→ **How to complete this task**
Word for word, print all of the lines below.
+ + + + + + +
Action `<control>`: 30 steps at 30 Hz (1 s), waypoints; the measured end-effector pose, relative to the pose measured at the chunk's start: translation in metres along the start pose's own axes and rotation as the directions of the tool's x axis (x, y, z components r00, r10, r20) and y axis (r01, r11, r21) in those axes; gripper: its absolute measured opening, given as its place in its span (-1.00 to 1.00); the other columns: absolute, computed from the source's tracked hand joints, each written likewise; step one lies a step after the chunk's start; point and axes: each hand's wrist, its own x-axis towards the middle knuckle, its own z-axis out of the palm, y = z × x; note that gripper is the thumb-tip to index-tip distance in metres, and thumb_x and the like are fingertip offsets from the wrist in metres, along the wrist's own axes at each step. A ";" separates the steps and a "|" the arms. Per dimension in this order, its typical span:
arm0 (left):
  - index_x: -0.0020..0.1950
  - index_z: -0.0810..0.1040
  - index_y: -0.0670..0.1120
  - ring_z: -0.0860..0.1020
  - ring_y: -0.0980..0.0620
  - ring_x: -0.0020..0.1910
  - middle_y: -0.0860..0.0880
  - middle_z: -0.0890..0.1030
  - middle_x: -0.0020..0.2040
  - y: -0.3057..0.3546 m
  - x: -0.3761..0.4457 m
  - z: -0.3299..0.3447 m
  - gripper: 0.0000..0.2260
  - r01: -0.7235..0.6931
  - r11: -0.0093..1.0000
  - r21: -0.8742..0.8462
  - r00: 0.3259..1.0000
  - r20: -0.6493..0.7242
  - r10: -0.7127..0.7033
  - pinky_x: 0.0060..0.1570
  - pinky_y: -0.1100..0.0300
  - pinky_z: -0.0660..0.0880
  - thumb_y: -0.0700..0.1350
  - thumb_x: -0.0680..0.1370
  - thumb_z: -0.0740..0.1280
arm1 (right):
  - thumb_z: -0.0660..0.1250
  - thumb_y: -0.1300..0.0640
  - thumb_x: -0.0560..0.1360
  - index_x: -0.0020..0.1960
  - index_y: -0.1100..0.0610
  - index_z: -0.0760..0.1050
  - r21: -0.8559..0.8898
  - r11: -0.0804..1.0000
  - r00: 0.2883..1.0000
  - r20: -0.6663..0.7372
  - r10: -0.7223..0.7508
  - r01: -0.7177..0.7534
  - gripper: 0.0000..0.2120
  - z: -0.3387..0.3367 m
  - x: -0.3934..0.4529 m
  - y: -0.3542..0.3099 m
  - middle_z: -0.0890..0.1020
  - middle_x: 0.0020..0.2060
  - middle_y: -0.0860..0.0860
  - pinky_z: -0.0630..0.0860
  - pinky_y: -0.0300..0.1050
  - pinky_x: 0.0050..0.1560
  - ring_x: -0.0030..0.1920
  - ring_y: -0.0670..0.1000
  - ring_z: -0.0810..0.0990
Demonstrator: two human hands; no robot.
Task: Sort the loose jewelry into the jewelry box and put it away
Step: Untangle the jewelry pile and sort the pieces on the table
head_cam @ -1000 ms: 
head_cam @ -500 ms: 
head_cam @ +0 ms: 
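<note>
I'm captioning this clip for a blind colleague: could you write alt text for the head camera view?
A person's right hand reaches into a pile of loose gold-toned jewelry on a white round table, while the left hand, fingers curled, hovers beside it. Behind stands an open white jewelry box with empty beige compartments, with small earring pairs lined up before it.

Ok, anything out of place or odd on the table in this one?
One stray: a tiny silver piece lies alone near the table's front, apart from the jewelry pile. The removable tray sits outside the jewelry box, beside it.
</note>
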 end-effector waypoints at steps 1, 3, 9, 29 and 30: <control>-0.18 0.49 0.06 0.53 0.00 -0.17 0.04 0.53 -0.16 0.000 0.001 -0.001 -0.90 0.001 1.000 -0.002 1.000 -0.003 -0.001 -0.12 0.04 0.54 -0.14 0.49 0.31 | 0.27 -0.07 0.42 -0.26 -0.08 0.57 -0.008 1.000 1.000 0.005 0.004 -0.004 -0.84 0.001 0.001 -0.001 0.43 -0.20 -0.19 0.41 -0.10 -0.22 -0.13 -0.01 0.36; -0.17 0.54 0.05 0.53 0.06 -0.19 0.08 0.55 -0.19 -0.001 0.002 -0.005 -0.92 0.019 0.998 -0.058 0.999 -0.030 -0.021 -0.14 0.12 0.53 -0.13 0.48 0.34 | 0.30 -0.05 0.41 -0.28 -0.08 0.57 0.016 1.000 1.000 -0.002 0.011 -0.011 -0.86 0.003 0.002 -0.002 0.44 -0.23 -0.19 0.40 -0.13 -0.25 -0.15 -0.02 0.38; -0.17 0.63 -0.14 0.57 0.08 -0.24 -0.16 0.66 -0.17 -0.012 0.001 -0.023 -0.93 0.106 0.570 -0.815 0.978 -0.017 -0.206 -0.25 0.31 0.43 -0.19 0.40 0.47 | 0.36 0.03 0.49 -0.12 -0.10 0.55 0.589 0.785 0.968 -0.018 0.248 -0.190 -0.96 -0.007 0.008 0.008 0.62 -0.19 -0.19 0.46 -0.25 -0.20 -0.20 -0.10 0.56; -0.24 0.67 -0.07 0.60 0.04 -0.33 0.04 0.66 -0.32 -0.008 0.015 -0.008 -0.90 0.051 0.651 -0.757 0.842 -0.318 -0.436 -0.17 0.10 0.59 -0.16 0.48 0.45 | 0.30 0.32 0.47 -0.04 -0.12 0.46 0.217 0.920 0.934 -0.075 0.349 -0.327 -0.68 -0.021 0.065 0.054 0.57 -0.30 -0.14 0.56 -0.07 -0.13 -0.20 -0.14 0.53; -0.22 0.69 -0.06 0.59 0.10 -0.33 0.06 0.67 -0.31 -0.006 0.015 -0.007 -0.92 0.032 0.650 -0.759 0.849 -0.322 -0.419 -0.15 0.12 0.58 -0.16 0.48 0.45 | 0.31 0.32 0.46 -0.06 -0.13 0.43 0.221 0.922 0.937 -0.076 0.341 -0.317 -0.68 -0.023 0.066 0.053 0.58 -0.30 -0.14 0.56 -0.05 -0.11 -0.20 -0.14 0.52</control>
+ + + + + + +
→ **Written answer**
Action `<control>`: 30 steps at 30 Hz (1 s), waypoints; the measured end-effector pose, relative to the pose measured at the chunk's start: translation in metres along the start pose's own axes and rotation as the directions of the tool's x axis (x, y, z components r00, r10, r20) and y axis (r01, r11, r21) in those axes; gripper: its absolute measured opening, given as its place in its span (-1.00 to 1.00); the other columns: absolute, computed from the source's tracked hand joints, each written likewise; step one lies a step after the chunk's start; point and axes: each hand's wrist, its own x-axis towards the middle knuckle, its own z-axis out of the palm, y = z × x; note that gripper is the thumb-tip to index-tip distance in metres, and thumb_x and the like are fingertip offsets from the wrist in metres, along the wrist's own axes at each step. A ";" separates the steps and a "|" the arms. Per dimension in this order, its typical span:
arm0 (left):
  - index_x: -0.0020..0.1950
  - index_z: -0.0810..0.1040
  - index_y: -0.0670..0.1120
  - ring_z: -0.0860..0.1020
  - ring_y: -0.0980..0.0620
  - ring_x: -0.0020..0.1910
  - middle_y: -0.0860..0.0880
  - middle_z: -0.0890..0.1030
  - middle_x: -0.0020..0.2040
  - y: -0.3057..0.3546 m
  - x: -0.3761..0.4457 m
  - z: -0.3299..0.3447 m
  - gripper: 0.0000..0.2260
  - r01: -0.7235..0.6931
  - r11: -0.0093..1.0000
  - r21: -0.8742..0.8462
  - r00: 0.3259..1.0000
  - r20: -0.6493..0.7242
  - r10: -0.7127..0.7033
  - pinky_x: 0.0060..0.1570
  - pinky_y: -0.1100..0.0300
  - pinky_z: -0.0660..0.0880
  - thumb_y: -0.0700..0.1350
  - thumb_x: -0.0680..0.1370
  - thumb_z: -0.0740..0.1280
arm1 (right):
  - thumb_z: -0.0660..0.1250
  - thumb_y: -0.1300..0.0640
  - thumb_x: -0.0560..0.1360
  - index_x: -0.0020..0.1960
  - index_y: -0.1100..0.0610
  - index_z: -0.0760..0.1050
  - r21: -0.8559..0.8898
  - r11: -0.0804..1.0000
  - r00: 0.2883..1.0000
  - r20: -0.6663..0.7372
  - r10: -0.7223..0.7508
  - r01: -0.7177..0.7534
  - gripper: 0.0000..0.2120
  - z: -0.3387..0.3367 m
  - x: -0.3934..0.4529 m
  - y: -0.3542..0.3099 m
  - middle_z: -0.0890..0.1020
  - middle_x: 0.0020..0.2060
  - middle_y: -0.0860..0.0860
  - pinky_z: -0.0630..0.0860
  - pinky_y: -0.0300..0.1050
  - pinky_x: 0.0050..0.1560
  - ring_x: -0.0030..0.1920
  - ring_y: -0.0670..0.1000
  - ring_z: -0.0810..0.0990
Demonstrator: two human hands; no robot.
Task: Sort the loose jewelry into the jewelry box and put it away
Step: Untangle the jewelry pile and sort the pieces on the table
head_cam @ -1000 ms: 
head_cam @ -500 ms: 
head_cam @ +0 ms: 
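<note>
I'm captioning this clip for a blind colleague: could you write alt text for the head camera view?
A person's right hand reaches into a pile of loose gold-toned jewelry on a white round table, while the left hand, fingers curled, hovers beside it. Behind stands an open white jewelry box with empty beige compartments, with small earring pairs lined up before it.

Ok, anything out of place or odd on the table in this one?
One stray: a tiny silver piece lies alone near the table's front, apart from the jewelry pile. The removable tray sits outside the jewelry box, beside it.
</note>
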 end-effector waypoints at steps 1, 3, 9, 29 and 30: <control>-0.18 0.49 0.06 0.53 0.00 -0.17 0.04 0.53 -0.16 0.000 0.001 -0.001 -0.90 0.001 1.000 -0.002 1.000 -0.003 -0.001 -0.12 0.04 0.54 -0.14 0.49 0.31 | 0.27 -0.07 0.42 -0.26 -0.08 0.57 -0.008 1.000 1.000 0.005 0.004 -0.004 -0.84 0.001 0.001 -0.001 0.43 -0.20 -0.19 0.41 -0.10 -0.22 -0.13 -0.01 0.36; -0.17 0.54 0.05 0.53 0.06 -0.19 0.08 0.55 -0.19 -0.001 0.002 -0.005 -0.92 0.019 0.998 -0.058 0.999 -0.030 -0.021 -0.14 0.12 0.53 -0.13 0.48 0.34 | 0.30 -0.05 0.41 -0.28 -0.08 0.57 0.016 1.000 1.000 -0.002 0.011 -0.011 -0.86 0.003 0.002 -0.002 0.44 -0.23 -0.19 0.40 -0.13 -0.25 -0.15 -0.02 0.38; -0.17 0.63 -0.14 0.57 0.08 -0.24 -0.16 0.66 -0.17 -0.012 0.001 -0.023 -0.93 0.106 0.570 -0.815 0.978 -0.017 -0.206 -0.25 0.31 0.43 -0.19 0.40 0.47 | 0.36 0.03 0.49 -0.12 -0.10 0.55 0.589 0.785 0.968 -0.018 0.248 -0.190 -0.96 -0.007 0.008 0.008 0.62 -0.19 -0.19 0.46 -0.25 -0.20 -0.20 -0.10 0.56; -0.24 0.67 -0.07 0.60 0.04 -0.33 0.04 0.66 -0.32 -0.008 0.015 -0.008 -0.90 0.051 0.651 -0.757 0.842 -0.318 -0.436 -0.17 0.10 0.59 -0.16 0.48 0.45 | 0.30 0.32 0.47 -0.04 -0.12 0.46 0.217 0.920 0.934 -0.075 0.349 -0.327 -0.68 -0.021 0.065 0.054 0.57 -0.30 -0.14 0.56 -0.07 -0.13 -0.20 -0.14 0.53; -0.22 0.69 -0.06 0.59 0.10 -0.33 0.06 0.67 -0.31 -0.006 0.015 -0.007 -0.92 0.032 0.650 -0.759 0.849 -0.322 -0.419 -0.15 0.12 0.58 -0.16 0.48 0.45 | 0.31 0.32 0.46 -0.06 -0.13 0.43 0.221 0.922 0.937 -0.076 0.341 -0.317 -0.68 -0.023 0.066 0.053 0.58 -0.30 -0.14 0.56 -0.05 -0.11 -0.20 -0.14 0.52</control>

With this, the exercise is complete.